Immediately, Senate Majority Leader Harry Reid (D-Nev.) said Boehner's plan would be DOA if it ever reaches the Senate. And initial reports noted that it did not have the full backing of Boehner's caucus—partly because tea partiers were upset that this plan would still allow employer subsidies for the health insurance of congressional staffers. Many members who left the meeting declined to say how they'd vote. Rep. John Campbell (R-Calif.) pried open an elevator door to escape reporters hurling questions at him. But several Republican legislators said there was another provision they wanted included in the legislation: a so-called "conscience clause" that would exempt employers (citing religious objections) from having to provide coverage for birth control as part of the health care plans they offer employees. This idea has been on the Republican wish list for years—Obamacare already has this sort of exemption for churches, mosques, and other places of worship—and with Washington in full-on crisis mode, GOPers are looking to exploit current circumstances to win this long-running fight.

"There are a lot of people, and I'm one of those, who are really pushing for a conscience clause to be included," said Rep. Chris Stewart (R-Utah), a former consultant and End-Times novelist who was elected last fall. "They want to have some principle that they could go home and say, 'we fought for this, and we got this.'"

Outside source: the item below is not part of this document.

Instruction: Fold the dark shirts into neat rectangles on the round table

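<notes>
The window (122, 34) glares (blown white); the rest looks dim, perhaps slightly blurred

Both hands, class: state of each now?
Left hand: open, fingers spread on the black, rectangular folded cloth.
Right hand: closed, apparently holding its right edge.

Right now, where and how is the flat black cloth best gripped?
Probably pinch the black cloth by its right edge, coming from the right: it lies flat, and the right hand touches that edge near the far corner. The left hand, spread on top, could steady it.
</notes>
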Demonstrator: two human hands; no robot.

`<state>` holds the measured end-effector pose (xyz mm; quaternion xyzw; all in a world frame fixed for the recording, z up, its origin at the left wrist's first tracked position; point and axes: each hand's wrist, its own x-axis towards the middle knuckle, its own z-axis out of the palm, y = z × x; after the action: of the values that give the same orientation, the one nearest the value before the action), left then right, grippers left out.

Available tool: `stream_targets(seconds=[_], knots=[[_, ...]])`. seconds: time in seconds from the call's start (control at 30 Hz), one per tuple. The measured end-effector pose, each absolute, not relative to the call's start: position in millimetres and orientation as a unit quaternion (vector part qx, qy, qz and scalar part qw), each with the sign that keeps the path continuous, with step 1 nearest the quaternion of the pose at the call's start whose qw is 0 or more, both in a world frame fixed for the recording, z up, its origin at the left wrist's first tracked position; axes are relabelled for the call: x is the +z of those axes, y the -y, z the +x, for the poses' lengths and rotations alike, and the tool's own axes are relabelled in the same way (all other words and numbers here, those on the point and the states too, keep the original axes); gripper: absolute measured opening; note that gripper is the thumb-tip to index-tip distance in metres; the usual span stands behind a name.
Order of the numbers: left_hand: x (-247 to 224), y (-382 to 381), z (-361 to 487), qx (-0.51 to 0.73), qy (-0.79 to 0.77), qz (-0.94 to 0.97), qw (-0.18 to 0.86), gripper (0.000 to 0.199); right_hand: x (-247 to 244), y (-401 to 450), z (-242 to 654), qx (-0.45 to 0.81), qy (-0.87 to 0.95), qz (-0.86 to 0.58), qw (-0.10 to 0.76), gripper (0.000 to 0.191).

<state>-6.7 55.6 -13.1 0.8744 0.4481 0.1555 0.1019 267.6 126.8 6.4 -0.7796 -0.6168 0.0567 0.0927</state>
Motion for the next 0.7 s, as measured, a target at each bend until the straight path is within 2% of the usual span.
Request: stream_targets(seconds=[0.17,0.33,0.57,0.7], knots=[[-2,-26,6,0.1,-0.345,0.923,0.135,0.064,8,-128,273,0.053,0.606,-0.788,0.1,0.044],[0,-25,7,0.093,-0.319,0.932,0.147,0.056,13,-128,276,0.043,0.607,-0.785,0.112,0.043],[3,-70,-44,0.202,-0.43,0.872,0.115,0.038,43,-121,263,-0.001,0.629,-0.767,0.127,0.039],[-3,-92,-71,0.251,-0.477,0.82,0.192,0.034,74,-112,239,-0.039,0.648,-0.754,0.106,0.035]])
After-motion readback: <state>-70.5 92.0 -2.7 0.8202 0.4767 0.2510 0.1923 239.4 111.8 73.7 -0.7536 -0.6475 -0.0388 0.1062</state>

Rep. Billy Long (R-Mo.), who came out of the meeting undecided on the Boehner proposal ("We were in there for two hours and I don't think I know" what's in the package), said he'd "love to see" a conscience clause added to the legislation. Asked if he could support a final bill that didn't include such a measure, Long paused: "I wanna wait and see what the final thing looks like." Rep. Jim Jordan (R-Ohio), an influential leader among House conservatives and the chair of the Republican Study Committee, and Rep. Mick Mulvaney (R-S.C.) each said that the birth control provision was among the extra items being discussed by his colleagues during Boehner's latest last-ditch effort. "That's something that's very important," Jordan remarked.

Rep. Andy Harris (R-Md.) noted that he was supportive of the idea—he specifically cited the Catholic charitable organization Little Sisters of the Poor—but he discounted the odds: "That's not an issue that would cause it to succeed or fail in the conference and the president or the majority leader in the Senate have not mentioned it as a possibility." Yet given the current House GOP chaos, there's no telling what lines the die-hard tea partiers will be drawing as default nears. Many of them are still clinging to their anti-Obamacare crusade—which means Boehner may still be far from crafting a plan that can win support in the House, let alone the Senate.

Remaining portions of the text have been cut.